▸ What is expected: Find the word "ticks" below. Copy each line that has it.

▸ Stored data:
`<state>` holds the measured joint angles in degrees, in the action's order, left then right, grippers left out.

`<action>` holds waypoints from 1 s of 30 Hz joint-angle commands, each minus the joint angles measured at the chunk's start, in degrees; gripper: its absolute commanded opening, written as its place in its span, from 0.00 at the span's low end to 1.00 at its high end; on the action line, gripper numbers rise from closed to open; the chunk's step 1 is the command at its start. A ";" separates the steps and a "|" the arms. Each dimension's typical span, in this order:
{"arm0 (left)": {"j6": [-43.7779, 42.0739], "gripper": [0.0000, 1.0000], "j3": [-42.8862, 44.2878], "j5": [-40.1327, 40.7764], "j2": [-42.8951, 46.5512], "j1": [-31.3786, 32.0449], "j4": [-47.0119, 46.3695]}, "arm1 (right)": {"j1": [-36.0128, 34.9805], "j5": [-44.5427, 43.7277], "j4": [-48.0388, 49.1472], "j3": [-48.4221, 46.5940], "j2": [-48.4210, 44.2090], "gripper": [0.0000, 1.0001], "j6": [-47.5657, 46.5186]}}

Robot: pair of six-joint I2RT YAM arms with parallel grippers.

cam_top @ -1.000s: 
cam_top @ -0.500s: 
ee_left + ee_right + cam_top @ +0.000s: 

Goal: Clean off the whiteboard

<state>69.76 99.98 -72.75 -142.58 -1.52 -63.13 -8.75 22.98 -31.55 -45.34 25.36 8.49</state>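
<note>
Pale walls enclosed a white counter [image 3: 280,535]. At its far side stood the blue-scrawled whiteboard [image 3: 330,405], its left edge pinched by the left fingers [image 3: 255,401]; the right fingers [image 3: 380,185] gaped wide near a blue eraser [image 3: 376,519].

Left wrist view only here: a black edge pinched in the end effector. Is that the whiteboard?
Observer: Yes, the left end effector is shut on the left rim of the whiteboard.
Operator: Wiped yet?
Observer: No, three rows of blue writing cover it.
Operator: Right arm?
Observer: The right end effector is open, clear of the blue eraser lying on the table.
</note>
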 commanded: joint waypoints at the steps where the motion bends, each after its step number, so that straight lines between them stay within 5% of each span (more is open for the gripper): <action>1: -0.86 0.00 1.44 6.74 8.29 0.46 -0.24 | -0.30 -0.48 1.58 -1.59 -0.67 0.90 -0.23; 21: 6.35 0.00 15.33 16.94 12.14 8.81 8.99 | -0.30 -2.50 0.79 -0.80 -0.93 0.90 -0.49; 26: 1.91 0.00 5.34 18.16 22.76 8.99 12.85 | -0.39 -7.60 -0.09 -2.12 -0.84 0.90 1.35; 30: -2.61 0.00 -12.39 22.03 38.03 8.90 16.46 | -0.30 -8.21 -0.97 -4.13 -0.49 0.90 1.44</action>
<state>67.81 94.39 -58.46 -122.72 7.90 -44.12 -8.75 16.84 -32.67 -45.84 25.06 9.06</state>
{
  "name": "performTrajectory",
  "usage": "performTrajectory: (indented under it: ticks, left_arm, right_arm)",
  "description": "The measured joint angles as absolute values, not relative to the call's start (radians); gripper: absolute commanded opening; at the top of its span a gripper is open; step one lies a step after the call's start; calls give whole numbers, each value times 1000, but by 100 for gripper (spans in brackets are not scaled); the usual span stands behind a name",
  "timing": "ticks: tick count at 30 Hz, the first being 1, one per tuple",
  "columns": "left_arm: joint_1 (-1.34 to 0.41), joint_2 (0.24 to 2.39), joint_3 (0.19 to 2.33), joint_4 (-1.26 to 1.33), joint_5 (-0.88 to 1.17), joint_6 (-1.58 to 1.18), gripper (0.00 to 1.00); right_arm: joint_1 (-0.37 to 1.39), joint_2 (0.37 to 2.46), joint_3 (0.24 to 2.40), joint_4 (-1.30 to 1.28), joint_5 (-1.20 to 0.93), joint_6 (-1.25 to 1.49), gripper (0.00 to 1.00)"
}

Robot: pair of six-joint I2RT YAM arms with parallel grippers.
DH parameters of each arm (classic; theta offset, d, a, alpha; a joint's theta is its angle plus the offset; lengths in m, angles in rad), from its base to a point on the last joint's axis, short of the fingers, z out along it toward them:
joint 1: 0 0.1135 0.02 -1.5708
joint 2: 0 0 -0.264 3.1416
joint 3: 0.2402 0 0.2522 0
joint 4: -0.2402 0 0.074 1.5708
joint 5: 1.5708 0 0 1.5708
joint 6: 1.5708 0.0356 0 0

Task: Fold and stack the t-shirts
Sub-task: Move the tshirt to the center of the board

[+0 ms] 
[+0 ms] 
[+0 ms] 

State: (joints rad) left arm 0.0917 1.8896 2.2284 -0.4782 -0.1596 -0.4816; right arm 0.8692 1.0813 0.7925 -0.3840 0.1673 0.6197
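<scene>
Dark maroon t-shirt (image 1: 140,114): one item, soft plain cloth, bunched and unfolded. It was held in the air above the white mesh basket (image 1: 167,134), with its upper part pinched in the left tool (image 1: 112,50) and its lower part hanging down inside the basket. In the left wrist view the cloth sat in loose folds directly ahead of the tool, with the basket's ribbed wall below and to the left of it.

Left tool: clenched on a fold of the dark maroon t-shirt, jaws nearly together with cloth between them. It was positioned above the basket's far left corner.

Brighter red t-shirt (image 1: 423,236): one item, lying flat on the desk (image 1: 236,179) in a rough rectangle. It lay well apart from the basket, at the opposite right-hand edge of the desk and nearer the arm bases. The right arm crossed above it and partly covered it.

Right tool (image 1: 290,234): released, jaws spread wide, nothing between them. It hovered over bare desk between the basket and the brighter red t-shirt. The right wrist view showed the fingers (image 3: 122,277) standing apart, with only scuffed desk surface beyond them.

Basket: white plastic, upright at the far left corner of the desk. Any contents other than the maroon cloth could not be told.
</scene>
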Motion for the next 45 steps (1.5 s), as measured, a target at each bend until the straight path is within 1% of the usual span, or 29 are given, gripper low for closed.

▸ Output for this exercise:
  "usage": "performTrajectory: (indented under it: ticks, left_arm, right_arm)",
  "timing": "ticks: tick count at 30 Hz, the first being 1, one per tuple",

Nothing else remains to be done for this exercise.